29 Maar wanneer de stier reeds te voren stotig was, en de eigenaar, hoewel gewaarschuwd, hem niet heeft bewaakt, dan moet niet alleen de stier, die een man of een vrouw heeft gedood, worden gestenigd, maar ook de eigenaar met de dood worden gestraft.
But if the ox was wont to push with his horn yesterday and the day before, and they warned his master, and he did not shut him up, and he shall kill a man or a woman: then the ox shall be stoned, an his owner also shall be put to death.
30 Eist men losgeld van hem, dan moet hij zoveel voor zijn persoon betalen, als men hem oplegt.
And if they set a price upon him, he shall give for his life whatsoever is laid upon him.
31 Stoot hij een jongen of een meisje, dan geldt dezelfde regel.
If he have gored a son, or a daughter, he shall fall under the like sentence.
32 Maar stoot de stier een slaaf of slavin, dan moet de eigenaar dertig zilveren sikkels aan hun meester betalen, en de stier zal worden gestenigd.
If he assault a bondman or a bond woman, he shall give thirty sicles of silver to their master, and the ox shall be stoned.

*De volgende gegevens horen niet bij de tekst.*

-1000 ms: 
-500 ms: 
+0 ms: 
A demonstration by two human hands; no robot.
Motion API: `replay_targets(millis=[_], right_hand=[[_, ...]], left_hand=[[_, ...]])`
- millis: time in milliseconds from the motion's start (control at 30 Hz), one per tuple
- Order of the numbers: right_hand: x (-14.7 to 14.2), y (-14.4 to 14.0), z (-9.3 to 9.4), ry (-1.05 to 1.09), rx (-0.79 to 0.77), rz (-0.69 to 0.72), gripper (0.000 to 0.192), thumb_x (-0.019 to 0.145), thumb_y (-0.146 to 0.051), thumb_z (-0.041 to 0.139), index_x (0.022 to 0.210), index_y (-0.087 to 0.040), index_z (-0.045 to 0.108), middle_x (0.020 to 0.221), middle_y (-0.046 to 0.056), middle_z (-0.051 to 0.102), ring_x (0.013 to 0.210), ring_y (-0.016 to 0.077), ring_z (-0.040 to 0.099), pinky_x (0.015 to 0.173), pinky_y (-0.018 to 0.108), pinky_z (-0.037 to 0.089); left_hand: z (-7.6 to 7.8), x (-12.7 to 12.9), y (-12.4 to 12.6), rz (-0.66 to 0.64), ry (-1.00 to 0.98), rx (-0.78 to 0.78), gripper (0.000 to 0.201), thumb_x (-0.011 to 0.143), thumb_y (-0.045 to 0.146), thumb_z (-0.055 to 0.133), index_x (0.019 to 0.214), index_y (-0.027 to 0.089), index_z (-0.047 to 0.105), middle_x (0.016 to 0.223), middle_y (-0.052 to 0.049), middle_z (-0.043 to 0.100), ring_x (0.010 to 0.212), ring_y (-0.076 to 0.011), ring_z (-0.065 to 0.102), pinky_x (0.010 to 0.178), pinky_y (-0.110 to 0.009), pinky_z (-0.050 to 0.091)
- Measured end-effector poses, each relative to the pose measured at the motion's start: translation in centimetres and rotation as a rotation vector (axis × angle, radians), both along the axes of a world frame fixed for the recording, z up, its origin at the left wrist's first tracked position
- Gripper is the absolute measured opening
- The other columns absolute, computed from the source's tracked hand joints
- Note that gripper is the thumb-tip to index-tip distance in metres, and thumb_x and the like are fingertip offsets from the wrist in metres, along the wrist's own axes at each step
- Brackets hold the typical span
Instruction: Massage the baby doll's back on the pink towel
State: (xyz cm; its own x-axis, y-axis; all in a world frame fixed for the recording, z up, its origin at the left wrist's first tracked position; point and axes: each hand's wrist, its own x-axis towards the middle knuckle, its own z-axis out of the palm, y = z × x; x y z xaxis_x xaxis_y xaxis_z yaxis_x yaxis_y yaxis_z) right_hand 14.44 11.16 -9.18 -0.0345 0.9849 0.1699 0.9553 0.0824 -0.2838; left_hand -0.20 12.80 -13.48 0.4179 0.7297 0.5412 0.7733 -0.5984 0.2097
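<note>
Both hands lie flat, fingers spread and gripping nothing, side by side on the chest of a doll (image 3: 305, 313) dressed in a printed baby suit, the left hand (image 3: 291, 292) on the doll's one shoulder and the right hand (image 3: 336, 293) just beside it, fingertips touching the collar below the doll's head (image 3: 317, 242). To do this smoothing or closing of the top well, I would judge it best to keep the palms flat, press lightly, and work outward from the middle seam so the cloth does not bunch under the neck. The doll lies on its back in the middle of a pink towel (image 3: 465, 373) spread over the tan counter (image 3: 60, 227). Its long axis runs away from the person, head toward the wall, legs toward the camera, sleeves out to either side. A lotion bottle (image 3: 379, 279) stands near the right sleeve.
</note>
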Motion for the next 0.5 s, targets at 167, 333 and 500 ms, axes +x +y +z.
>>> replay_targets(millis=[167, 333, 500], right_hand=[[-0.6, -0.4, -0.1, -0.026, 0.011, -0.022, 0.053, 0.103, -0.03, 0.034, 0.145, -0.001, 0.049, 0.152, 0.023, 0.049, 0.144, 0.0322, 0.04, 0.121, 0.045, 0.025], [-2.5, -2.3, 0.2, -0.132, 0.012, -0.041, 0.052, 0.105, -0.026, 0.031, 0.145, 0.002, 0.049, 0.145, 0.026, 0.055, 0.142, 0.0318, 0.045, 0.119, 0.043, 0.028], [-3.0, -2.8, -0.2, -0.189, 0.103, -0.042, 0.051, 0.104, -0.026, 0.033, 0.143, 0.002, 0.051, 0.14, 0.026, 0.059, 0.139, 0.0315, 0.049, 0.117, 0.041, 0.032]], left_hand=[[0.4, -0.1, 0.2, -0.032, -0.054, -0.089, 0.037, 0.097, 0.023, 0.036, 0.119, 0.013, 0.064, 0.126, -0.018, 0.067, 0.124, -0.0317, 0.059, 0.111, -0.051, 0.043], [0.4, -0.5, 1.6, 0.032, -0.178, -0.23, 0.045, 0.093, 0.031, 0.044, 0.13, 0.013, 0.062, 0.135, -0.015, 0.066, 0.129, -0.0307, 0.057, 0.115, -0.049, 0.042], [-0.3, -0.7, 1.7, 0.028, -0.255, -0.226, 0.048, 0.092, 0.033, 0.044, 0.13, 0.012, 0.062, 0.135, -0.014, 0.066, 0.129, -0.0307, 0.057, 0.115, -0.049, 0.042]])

33 Wanneer iemand een put heeft opengelaten, of een kuil heeft gegraven zonder hem af te dekken, en een rund of ezel valt er in,
If a man open a pit, and dig one, and cover it not, and an ox or an ass fall into it,
34 dan moet de eigenaar van de put schadeloosstelling geven, en de prijs betalen aan den eigenaar van het dier; het dode dier kan hij behouden.
The owner of the pit shall pay the price of the beasts: and that which is dead shall be his own.
35 Wanneer iemands stier dien van een ander zo stoot, dat deze sterft, dan moeten ze den levenden stier verkopen, en de opbrengst ervan, zowel als het gedode dier, samen delen.
If one man’s ox gore another man’s ox, and he die: they shall sell the live ox, and shall divide the price, and the carcass of that which died they shall part between them:
36 Maar was het bekend, dat de stier reeds langere tijd stotig was, en heeft de eigenaar hem toch niet bewaakt, dan moet hij hem de volle waarde vergoeden, een stier voor een stier; maar het dode beest mag hij behouden.
But if he knew that his ox was wont to push yesterday and the day before, and his master did not keep him in: he shall pay ox for ox, and shall take the whole carcass.